REQUIREMENT: The answer must be an exact copy of the records, with every picture removed.

GIVEN INFORMATION:
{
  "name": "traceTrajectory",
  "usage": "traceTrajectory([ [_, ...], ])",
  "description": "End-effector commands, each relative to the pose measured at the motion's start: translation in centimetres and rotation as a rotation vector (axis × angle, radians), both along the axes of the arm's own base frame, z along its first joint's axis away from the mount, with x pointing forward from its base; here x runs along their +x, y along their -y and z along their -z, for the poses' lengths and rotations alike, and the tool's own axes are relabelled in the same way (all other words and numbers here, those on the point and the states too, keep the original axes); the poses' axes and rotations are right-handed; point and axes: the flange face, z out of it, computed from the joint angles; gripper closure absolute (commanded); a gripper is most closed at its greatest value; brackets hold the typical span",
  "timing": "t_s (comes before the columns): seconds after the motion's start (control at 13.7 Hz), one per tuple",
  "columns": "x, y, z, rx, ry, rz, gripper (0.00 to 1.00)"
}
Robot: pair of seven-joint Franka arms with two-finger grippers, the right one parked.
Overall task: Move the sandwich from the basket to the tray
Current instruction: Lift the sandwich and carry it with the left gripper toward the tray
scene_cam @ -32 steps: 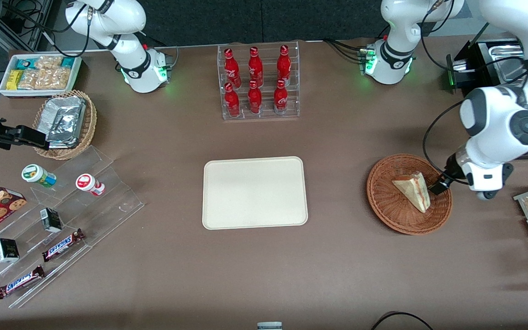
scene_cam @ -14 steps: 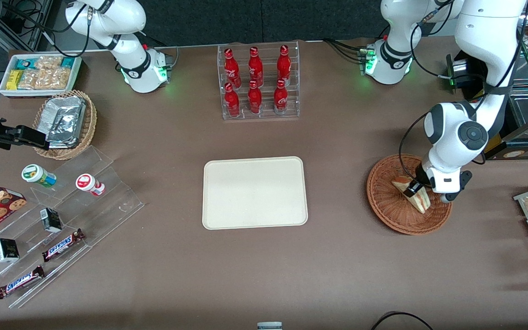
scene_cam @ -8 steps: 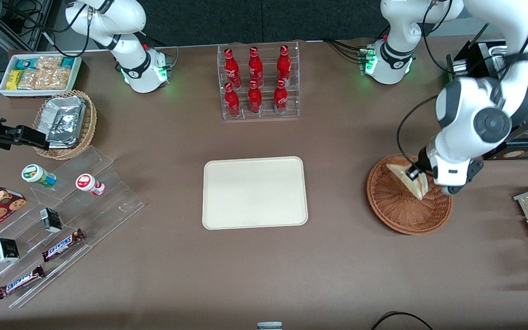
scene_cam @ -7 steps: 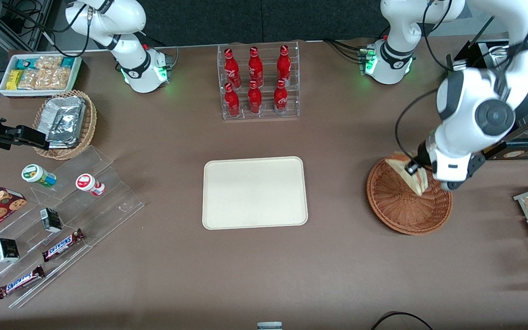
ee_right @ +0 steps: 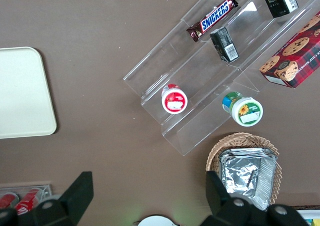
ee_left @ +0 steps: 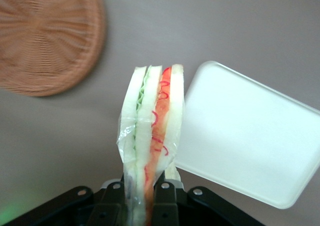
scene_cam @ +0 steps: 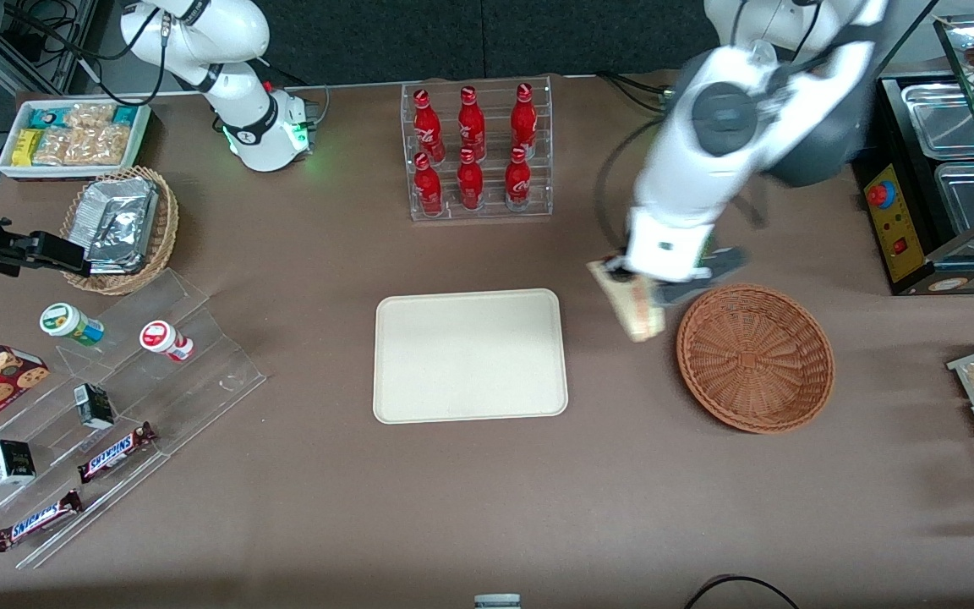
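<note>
Brown matte bench [scene_cam: 301, 507] carries everything, and the sandwich [scene_cam: 632, 298] hangs above it in the gap between basket and tray, lifted clear of both. In the wrist view the sandwich [ee_left: 150, 136] stands on its narrow end, white bread outside, green, orange and red filling showing along the cut edge, with a thin clear wrap puckering around it. The hand [ee_left: 146, 198] is clamped on the sandwich's lower end, one finger against each bread face.

It looks light and soft: the bread will squash under a hard squeeze, and the wrap is probably slippery, so a hold across the flat faces near the thick end seems safest, with only gentle pressure.

The basket [scene_cam: 755, 357] sits empty, toward the working arm's end of the bench. The tray [scene_cam: 470, 355] lies bare at the bench's middle, just beside the carried sandwich, and the release is not yet made.
</note>
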Motion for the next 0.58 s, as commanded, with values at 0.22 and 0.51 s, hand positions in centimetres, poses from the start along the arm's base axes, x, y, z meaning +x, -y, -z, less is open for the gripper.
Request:
traceTrajectory([
  [0.22, -0.2, 11.8, 10.7, 0.060, 0.021, 0.172, 1.00],
  [0.51, 1.0, 16.3, 15.9, 0.041, 0.049, 0.231, 1.00],
])
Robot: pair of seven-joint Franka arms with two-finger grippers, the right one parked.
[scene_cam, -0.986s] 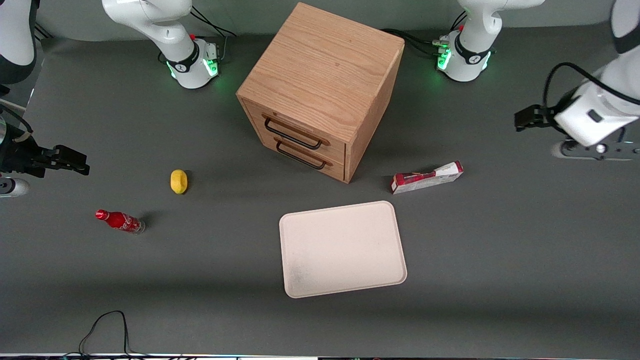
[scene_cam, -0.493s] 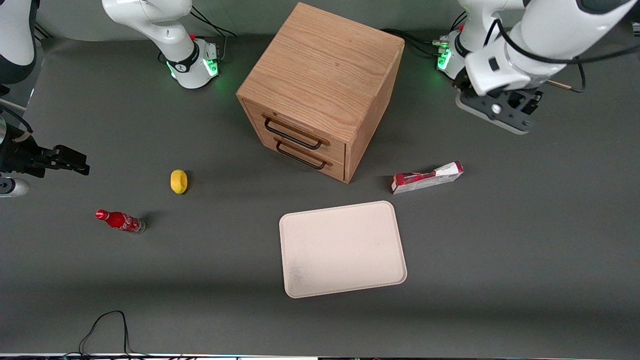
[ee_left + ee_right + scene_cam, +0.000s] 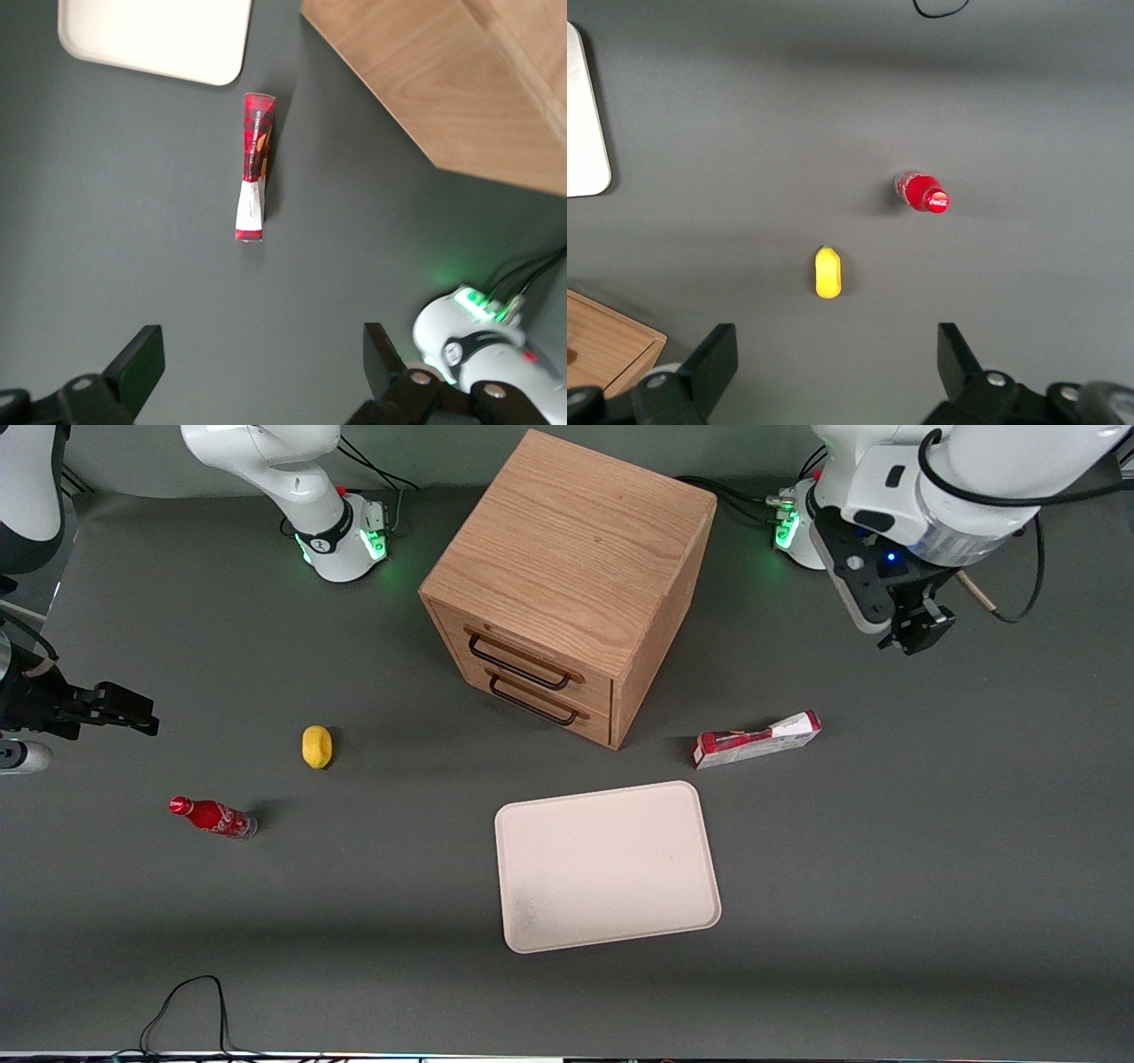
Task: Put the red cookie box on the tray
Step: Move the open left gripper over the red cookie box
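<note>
The red cookie box (image 3: 757,740) lies flat on the grey table beside the drawer cabinet's lower corner, its white end toward the working arm's end of the table. In the left wrist view the red cookie box (image 3: 254,166) shows full length, with bare table between it and the fingers. The cream-white tray (image 3: 607,865) lies nearer the front camera than the box, a short gap apart; a corner of the tray (image 3: 151,35) shows in the wrist view. My gripper (image 3: 917,640) hangs high, farther from the camera than the box. The gripper (image 3: 261,359) is open and holds nothing.
The wooden drawer cabinet (image 3: 567,576) stands mid-table, next to the box. Toward the parked arm's end lie a yellow lemon (image 3: 316,746) and a small red cola bottle (image 3: 213,817). The working arm's base (image 3: 819,531) sits near the gripper. A black cable (image 3: 190,1001) loops at the front edge.
The left arm has swung in from the table's end and turned, so the gripper now hangs above the table not far from the cookie box. Nothing on the table moved.
</note>
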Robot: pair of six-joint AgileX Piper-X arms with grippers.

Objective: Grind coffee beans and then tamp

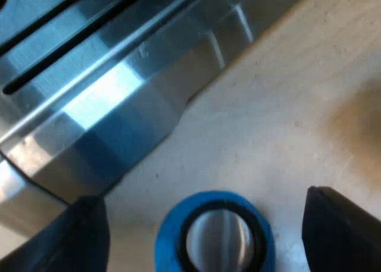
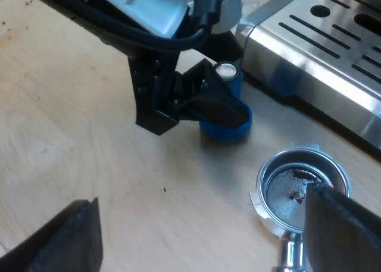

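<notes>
The blue tamper (image 1: 214, 233) with its shiny metal top stands upright on the wooden table, close to the espresso machine's drip tray (image 1: 89, 99). My left gripper (image 1: 205, 236) is open, one finger on each side of the tamper with gaps between. In the right wrist view the left gripper (image 2: 221, 108) hangs low over the blue tamper (image 2: 229, 126). The metal holder (image 2: 286, 185) lies on the table with its basket facing up and only a few dark grounds inside. My right gripper (image 2: 202, 236) is open above the table, one finger (image 2: 342, 224) over the basket's rim.
The espresso machine's slotted steel drip tray (image 2: 333, 40) runs along beside the tamper and the holder. Bare wooden table (image 2: 71, 135) stretches away from the machine.
</notes>
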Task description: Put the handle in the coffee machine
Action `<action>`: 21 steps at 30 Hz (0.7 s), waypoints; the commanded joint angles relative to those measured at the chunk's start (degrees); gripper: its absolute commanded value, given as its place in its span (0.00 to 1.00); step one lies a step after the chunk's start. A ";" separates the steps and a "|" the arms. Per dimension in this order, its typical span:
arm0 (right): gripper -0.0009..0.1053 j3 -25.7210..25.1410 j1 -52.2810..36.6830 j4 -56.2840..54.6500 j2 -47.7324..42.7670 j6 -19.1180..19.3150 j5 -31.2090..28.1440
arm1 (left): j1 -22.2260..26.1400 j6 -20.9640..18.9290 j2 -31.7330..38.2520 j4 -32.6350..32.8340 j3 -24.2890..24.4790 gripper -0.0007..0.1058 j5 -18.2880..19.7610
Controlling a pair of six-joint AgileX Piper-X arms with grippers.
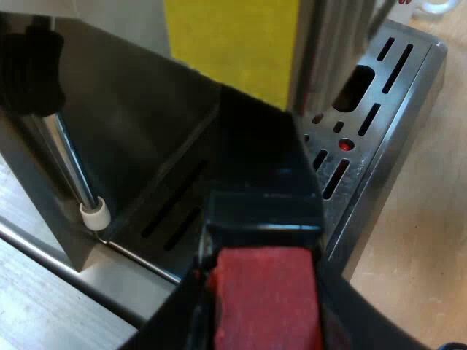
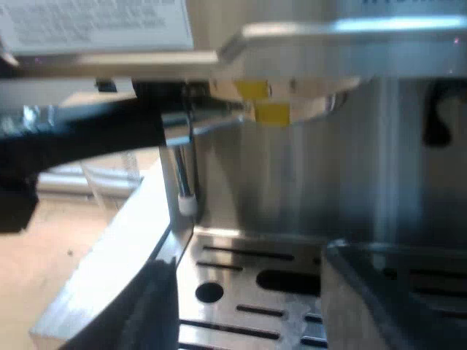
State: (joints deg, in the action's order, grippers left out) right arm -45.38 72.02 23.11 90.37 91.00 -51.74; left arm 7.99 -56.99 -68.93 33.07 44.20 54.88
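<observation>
My left gripper (image 1: 266, 295) is shut on the holder's handle, with the red end (image 1: 266, 299) between its black fingers. The dark handle (image 1: 255, 168) runs away from me over the drip tray toward the espresso machine's front. From the right wrist view the same dark handle (image 2: 95, 135) reaches in sideways. Its metal holder (image 2: 219, 113) is up at the brew head, beside two yellow tags (image 2: 263, 109). Whether it is locked in I cannot tell. My right gripper (image 2: 248, 313) hangs open low over the drip tray, nothing between its fingers.
The machine's slotted metal drip tray (image 1: 365, 124) (image 2: 241, 292) lies under the handle. A steam wand with a white tip (image 1: 95, 215) (image 2: 186, 200) hangs close beside the holder. A yellow panel (image 1: 233, 44) covers the machine's front. Wooden tabletop (image 1: 416, 240) borders the tray.
</observation>
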 commanded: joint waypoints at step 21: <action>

RESPONSE TO THIS EXERCISE:
{
  "name": "traceTrajectory",
  "usage": "traceTrajectory([ [_, ...], ])",
  "description": "End-effector commands, each relative to the pose measured at the motion's start: translation in centimetres and rotation as a rotation vector (axis × angle, radians), both along the axes of the arm's own base frame, z along its first joint's axis away from the mount, with x pointing forward from its base; here x runs along their +x, y along their -y and z along their -z, for the poses' lengths and rotations alike, and the tool's own axes are relabelled in the same way (all other words and numbers here, those on the point and the states too, keep the original axes); the poses' axes and rotations are right-handed; point and axes: the flange face, z out of it, computed from the joint angles; gripper closure absolute (commanded); a gripper is most closed at its greatest value; brackets hold the typical span",
  "timing": "t_s (comes before the columns): seconds after the motion's start (control at 13.7 Hz), one per tuple",
  "columns": "x, y, z, rx, ry, rz, gripper (0.00 to 1.00)"
}
Robot: pair of seven-joint Franka arms with two-finger grippers, the right one parked.
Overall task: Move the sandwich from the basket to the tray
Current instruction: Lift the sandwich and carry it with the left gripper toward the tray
scene_cam @ -32 steps: 
scene_cam @ -14 steps: 
scene_cam @ -8 steps: 
scene_cam @ -7 steps: 
ee_right @ +0 steps: 
ee_left @ +0 steps: 
scene_cam @ +0 steps: 
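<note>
Brown matte bench [scene_cam: 301, 507] carries everything, and the sandwich [scene_cam: 632, 298] hangs above it in the gap between basket and tray, lifted clear of both. In the wrist view the sandwich [ee_left: 150, 136] stands on its narrow end, white bread outside, green, orange and red filling showing along the cut edge, with a thin clear wrap puckering around it. The hand [ee_left: 146, 198] is clamped on the sandwich's lower end, one finger against each bread face.

It looks light and soft: the bread will squash under a hard squeeze, and the wrap is probably slippery, so a hold across the flat faces near the thick end seems safest, with only gentle pressure.

The basket [scene_cam: 755, 357] sits empty, toward the working arm's end of the bench. The tray [scene_cam: 470, 355] lies bare at the bench's middle, just beside the carried sandwich, and the release is not yet made.
</note>
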Motion for the next 0.58 s, as commanded, with values at 0.22 and 0.51 s, hand positions in centimetres, poses from the start along the arm's base axes, x, y, z meaning +x, -y, -z, less is open for the gripper.
Request:
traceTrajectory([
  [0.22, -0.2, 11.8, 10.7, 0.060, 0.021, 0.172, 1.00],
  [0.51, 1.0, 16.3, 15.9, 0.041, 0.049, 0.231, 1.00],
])
Robot: pair of seven-joint Franka arms with two-finger grippers, the right one parked.
[scene_cam, -0.986s] 
[scene_cam, -0.493s] 
[ee_left + ee_right + scene_cam, +0.000s] 
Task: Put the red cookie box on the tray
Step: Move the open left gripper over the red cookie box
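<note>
The red cookie box (image 3: 757,740) lies flat on the grey table beside the drawer cabinet's lower corner, its white end toward the working arm's end of the table. In the left wrist view the red cookie box (image 3: 254,166) shows full length, with bare table between it and the fingers. The cream-white tray (image 3: 607,865) lies nearer the front camera than the box, a short gap apart; a corner of the tray (image 3: 151,35) shows in the wrist view. My gripper (image 3: 917,640) hangs high, farther from the camera than the box. The gripper (image 3: 261,359) is open and holds nothing.
The wooden drawer cabinet (image 3: 567,576) stands mid-table, next to the box. Toward the parked arm's end lie a yellow lemon (image 3: 316,746) and a small red cola bottle (image 3: 213,817). The working arm's base (image 3: 819,531) sits near the gripper. A black cable (image 3: 190,1001) loops at the front edge.
The left arm has swung in from the table's end and turned, so the gripper now hangs above the table not far from the cookie box. Nothing on the table moved.
</note>
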Robot: pair of six-joint AgileX Piper-X arms with grippers.

Objective: Grind coffee beans and then tamp


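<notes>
The blue tamper (image 1: 214, 233) with its shiny metal top stands upright on the wooden table, close to the espresso machine's drip tray (image 1: 89, 99). My left gripper (image 1: 205, 236) is open, one finger on each side of the tamper with gaps between. In the right wrist view the left gripper (image 2: 221, 108) hangs low over the blue tamper (image 2: 229, 126). The metal holder (image 2: 286, 185) lies on the table with its basket facing up and only a few dark grounds inside. My right gripper (image 2: 202, 236) is open above the table, one finger (image 2: 342, 224) over the basket's rim.
The espresso machine's slotted steel drip tray (image 2: 333, 40) runs along beside the tamper and the holder. Bare wooden table (image 2: 71, 135) stretches away from the machine.
</notes>
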Task description: Put the handle in the coffee machine
Action `<action>`: 21 steps at 30 Hz (0.7 s), waypoints; the commanded joint angles relative to those measured at the chunk's start (degrees); gripper: its absolute commanded value, given as its place in its span (0.00 to 1.00); step one lies a step after the chunk's start. A ";" separates the steps and a "|" the arms. Per dimension in this order, its typical span:
arm0 (right): gripper -0.0009..0.1053 j3 -25.7210..25.1410 j1 -52.2810..36.6830 j4 -56.2840..54.6500 j2 -47.7324..42.7670 j6 -19.1180..19.3150 j5 -31.2090..28.1440
arm1 (left): j1 -22.2260..26.1400 j6 -20.9640..18.9290 j2 -31.7330..38.2520 j4 -32.6350..32.8340 j3 -24.2890..24.4790 gripper -0.0007..0.1058 j5 -18.2880..19.7610
Controlling a pair of six-joint AgileX Piper-X arms with grippers.
State: (joints deg, in the action's order, grippers left out) right arm -45.38 72.02 23.11 90.37 91.00 -51.74; left arm 7.99 -56.99 -68.93 33.07 44.20 54.88
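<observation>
My left gripper (image 1: 266, 295) is shut on the holder's handle, with the red end (image 1: 266, 299) between its black fingers. The dark handle (image 1: 255, 168) runs away from me over the drip tray toward the espresso machine's front. From the right wrist view the same dark handle (image 2: 95, 135) reaches in sideways. Its metal holder (image 2: 219, 113) is up at the brew head, beside two yellow tags (image 2: 263, 109). Whether it is locked in I cannot tell. My right gripper (image 2: 248, 313) hangs open low over the drip tray, nothing between its fingers.
The machine's slotted metal drip tray (image 1: 365, 124) (image 2: 241, 292) lies under the handle. A steam wand with a white tip (image 1: 95, 215) (image 2: 186, 200) hangs close beside the holder. A yellow panel (image 1: 233, 44) covers the machine's front. Wooden tabletop (image 1: 416, 240) borders the tray.
</observation>
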 commanded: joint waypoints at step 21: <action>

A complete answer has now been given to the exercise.